>>>>>
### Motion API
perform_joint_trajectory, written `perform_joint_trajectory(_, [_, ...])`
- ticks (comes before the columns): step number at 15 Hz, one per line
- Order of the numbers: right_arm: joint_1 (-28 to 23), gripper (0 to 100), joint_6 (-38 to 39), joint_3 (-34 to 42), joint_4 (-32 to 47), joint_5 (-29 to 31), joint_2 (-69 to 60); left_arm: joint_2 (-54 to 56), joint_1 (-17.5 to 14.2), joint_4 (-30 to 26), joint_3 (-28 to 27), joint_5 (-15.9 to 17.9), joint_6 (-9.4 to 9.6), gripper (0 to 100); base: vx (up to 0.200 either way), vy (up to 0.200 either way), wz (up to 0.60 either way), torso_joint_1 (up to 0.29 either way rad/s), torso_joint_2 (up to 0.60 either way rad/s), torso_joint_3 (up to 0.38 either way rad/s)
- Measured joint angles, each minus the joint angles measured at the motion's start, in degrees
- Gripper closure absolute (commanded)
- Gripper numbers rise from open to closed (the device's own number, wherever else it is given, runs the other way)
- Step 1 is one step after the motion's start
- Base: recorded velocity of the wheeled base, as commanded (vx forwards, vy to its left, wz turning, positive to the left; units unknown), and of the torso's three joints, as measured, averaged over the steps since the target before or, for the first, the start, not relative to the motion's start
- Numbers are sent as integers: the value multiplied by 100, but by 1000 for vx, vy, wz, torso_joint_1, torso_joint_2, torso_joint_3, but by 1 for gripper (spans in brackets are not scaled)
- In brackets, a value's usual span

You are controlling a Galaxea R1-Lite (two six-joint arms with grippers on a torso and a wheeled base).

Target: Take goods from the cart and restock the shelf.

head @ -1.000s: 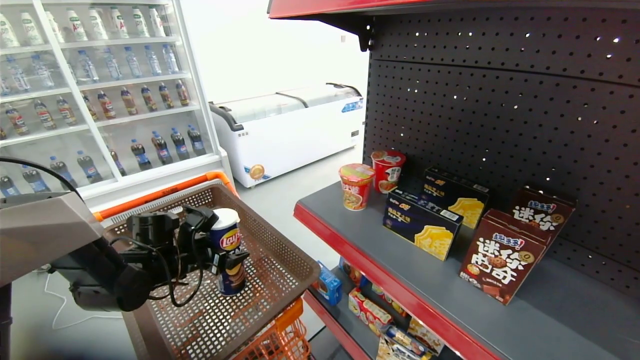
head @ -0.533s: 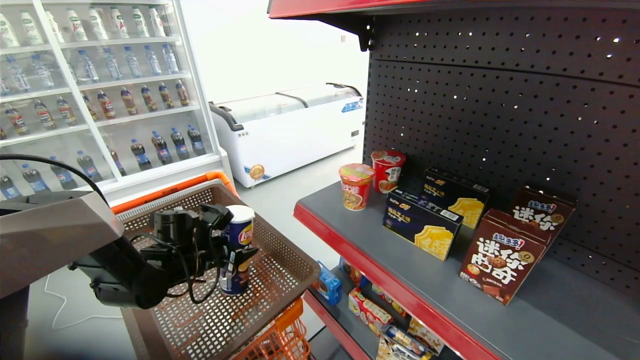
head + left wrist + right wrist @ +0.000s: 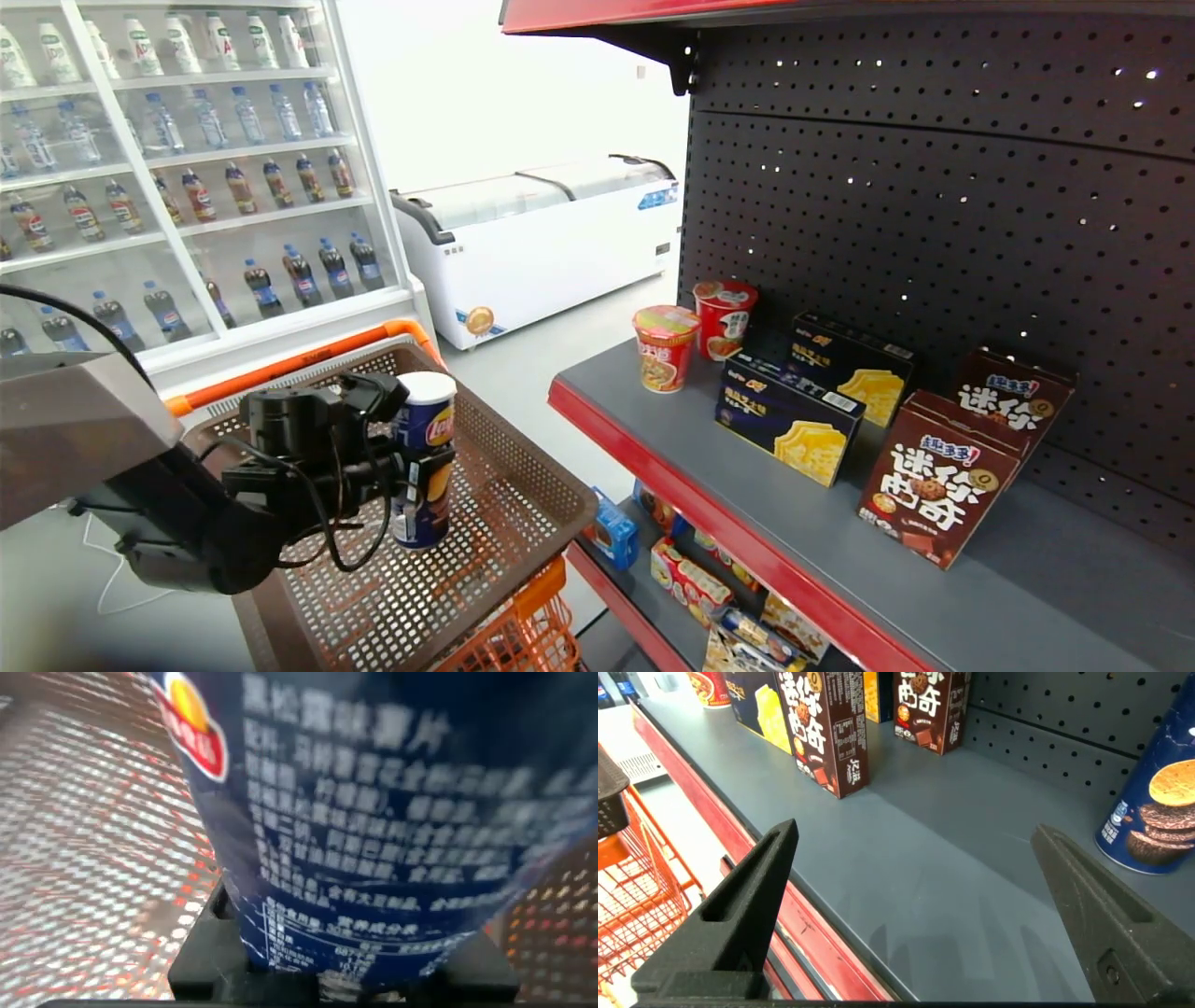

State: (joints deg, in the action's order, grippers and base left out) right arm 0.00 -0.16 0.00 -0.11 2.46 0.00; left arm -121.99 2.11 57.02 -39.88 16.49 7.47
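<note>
Head view: you see the left gripper point(image 3: 415, 471), fingers clamped on the chip can point(image 3: 429, 420), upright within the cart basket point(image 3: 527, 467). Left wrist view: the chip can sits between the fingers. Right wrist view: the right gripper point(image 3: 915, 849) holds its fingers spread above the shelf point(image 3: 971, 887).

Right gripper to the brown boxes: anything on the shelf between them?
Nothing: in the right wrist view the grey shelf is bare from the right gripper, jaws open, to the nearest brown box.
</note>
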Motion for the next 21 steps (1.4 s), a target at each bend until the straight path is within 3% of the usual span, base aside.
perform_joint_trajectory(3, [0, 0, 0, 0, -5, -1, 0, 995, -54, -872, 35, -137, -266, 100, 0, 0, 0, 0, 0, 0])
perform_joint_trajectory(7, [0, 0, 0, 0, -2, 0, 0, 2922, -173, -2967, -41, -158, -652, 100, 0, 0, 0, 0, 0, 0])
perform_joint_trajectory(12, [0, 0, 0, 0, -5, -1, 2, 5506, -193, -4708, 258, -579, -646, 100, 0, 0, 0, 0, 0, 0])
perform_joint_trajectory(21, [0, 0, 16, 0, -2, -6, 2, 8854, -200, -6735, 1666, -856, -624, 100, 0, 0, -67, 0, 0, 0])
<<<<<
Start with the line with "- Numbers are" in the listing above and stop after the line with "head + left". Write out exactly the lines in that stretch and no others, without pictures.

- Numbers are sent as integers: the value multiplied by 100, but by 1000 for vx, vy, wz, torso_joint_1, torso_joint_2, torso_joint_3, but by 1 for gripper (spans in brackets are not scaled)
- In brackets, a value's usual span

You are controlling a Galaxea R1-Lite (two six-joint arms with grippers on a torso and a wheeled base).

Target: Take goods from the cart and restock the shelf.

head @ -1.000s: 
head @ -0.533s: 
head + left wrist + right wrist @ +0.000s: 

No part of the exercise remains unanswered.